The leader of the party replied, "I have no orders to use violence. I will go and report your answer to the council, leaving, in the mean time, a guard to secure your person."

Prompt action of Madame Roland

This was an hour to rouse all the energy and heroic resolution of Madame Roland. She immediately sat down, and, with that rapidity of action which her highly-disciplined mind had attained, wrote, in a few moments, a letter to the Convention. Leaving a friend who was in the house with her husband, she ordered a hackney coach, and drove as fast as possible to the Tuileries, where the Assembly was in session. The garden of the Tuileries was filled with the tumultuary concourse. She forced her way through the crowd till she arrived at the doors of the outer halls. Sentinels were stationed at all the passages, who would not allow her to enter.

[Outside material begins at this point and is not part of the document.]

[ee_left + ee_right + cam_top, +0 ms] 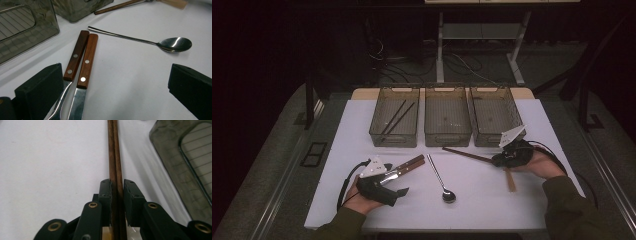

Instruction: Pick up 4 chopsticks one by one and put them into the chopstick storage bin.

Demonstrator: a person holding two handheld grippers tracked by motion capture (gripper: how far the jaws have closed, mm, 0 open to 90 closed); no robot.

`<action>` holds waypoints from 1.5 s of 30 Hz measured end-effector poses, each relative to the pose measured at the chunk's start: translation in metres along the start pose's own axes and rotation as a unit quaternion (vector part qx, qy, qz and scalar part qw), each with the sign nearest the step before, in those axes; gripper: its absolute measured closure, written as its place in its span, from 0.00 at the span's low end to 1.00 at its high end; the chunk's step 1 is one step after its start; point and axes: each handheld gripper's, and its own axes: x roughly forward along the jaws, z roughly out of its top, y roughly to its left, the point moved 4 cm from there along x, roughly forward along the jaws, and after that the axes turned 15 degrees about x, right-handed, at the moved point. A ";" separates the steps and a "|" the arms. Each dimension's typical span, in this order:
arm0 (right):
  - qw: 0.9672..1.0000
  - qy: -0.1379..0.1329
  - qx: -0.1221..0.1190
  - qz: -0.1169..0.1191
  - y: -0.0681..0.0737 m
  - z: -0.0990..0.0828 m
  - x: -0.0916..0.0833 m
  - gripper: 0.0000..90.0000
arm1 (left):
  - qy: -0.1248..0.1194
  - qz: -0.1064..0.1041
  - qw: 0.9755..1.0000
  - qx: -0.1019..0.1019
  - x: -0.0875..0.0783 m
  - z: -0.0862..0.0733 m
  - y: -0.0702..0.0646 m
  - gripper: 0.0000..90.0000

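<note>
high view: three bins (447, 122) beyond both claws suggest cutlery sorting. left gripper view: left claw (112, 87) released, straddling two wood-handled utensils (82, 58), spoon (155, 43) ahead-right. right gripper view: right claw (117, 195) clenched on brown chopsticks (113, 150), pinched together for lifting.

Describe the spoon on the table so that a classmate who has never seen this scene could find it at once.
Start at the three grey bins along the far edge of the white table. In front of the middle bin, between the person's two hands, lies the spoon, its bowl nearest the person. It is the only all-metal utensil: the two wooden-handled pieces lie to its left and the brown chopsticks to its right.
</note>
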 end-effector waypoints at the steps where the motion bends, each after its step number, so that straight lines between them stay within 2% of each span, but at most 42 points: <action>1: 1.000 0.001 -0.002 -0.001 0.001 0.000 0.000 0.86 | 0.000 0.000 1.000 0.000 0.000 0.000 0.000 0.00; 7: 1.000 -0.005 0.001 0.004 0.007 -0.002 -0.001 0.87 | 0.001 0.000 1.000 0.000 0.000 0.000 0.000 0.00; 13: 1.000 -0.010 0.006 -0.001 0.007 -0.003 -0.002 0.85 | 0.001 0.000 1.000 0.001 0.000 0.000 0.000 0.00; 16: 0.999 -0.023 0.023 0.006 0.007 -0.003 -0.004 0.83 | 0.001 -0.001 1.000 0.001 0.000 0.000 0.000 0.00; 17: 0.999 -0.030 0.021 0.003 0.005 -0.003 -0.006 0.81 | 0.001 -0.001 1.000 0.001 0.000 0.000 0.000 0.00; 18: 0.999 -0.037 0.032 0.011 0.006 -0.003 -0.007 0.80 | 0.000 -0.001 1.000 0.001 0.000 0.000 0.000 0.00; 23: 0.997 -0.063 0.041 0.011 0.004 -0.003 -0.014 0.81 | 0.001 -0.001 1.000 0.001 0.000 0.000 0.000 0.00; 39: 0.999 -0.050 0.016 -0.002 0.009 0.000 -0.001 0.88 | 0.001 -0.001 1.000 0.002 0.000 0.000 -0.001 0.00; 45: 0.999 -0.032 0.006 -0.006 0.010 -0.001 0.006 0.88 | 0.001 -0.001 1.000 0.002 0.000 0.000 0.000 0.00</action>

"Citizens," said she, at last adroitly adopting the vernacular of the Jacobins, "in this day of salvation for our country, in the midst of those traitors who threaten us, you know not the importance of some notes which I have to transmit to the president."

Madame Roland in the petitioners' hall

These words were a talisman. The doors were thrown open, and she entered the petitioners' hall. "I wish to see one of the messengers of the House," she said to one of the inner sentinels.

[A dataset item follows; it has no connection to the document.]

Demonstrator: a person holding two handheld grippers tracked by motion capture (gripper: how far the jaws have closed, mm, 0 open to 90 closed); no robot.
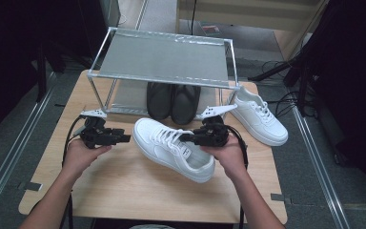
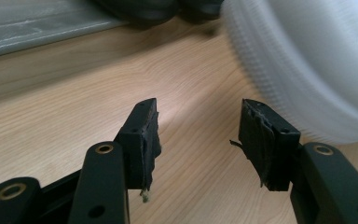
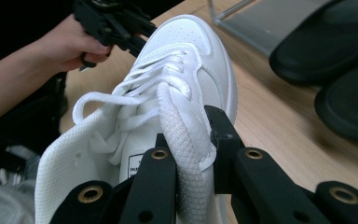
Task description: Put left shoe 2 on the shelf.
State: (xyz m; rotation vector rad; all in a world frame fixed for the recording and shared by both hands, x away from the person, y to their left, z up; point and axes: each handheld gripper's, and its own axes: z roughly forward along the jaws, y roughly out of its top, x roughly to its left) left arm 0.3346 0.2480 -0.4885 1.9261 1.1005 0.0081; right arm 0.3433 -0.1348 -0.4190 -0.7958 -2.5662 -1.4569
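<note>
1. High view: nearest the person, the right gripper (image 1: 194, 137) is clamped on the side wall of a white lace-up leather sneaker (image 1: 171, 148) by its collar, on the light wooden table (image 1: 124, 186).
2. In the right gripper view the jaws pinch the padded white collar edge of the shoe (image 3: 186, 135), one pad inside and one outside.
3. The left gripper (image 1: 124, 138) stands just beside the sneaker's toe with its jaws apart and nothing between them.
4. Risk: the hold is on soft padding at one side only, so the shoe could pivot or slip out if lifted, its toe dragging or knocking the left gripper.
5. A loose lace loop (image 3: 91, 100) could catch on a jaw.
6. Writing: a small label on the tongue (image 3: 133, 163) is too small to read.
7. Farther back lie a second white sneaker (image 1: 259, 117) and a pair of black slippers (image 1: 173, 101) under a metal-framed grey shelf rack (image 1: 164, 59).
</note>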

"Wait till one comes out," was the gruff reply.

Uproar in the Assembly

She waited for a quarter of an hour in burning impatience. Her ear was almost stunned with the deafening clamor of debate, of applause, of execrations, which now in dying murmurs, and again in thundering reverberations, awakening responsive echoes along the thronged streets, swelled upon the night air. Of all human sounds, the uproar of a countless multitude of maddened human voices is the most awful.

Madame Roland's letterThe messenger

At last she caught a glimpse of the messenger who had summoned her to appear before the bar of the Assembly in reply to the accusations of Viard, informed him of their peril, and implored him to hand her letter to the president. The messenger, M. Rôze, took the paper, and, elbowing his way through the throng, disappeared. An hour elapsed, which seemed an age. The tumult within continued unabated. At length M. Rôze reappeared.

"Well!" said Madame Roland, eagerly, "what has been done with my letter?"

"I have given it to the president," was the reply, "but nothing has been done with it as yet. Indescribable confusion prevails. The mob demand the accusation of the Girondists. I have just assisted one to escape by a private way. Others are endeavoring, concealed by the tumult, to effect their escape. There is no knowing what is to happen."

"Alas!" Madame Roland replied, "my letter will not be read. Do send some deputy to me, with whom I can speak a few words."

"Whom shall I send?"

"Indeed I have but little acquaintance with any, and but little esteem for any, except those who are proscribed. Tell Vergniaud that I am inquiring for him."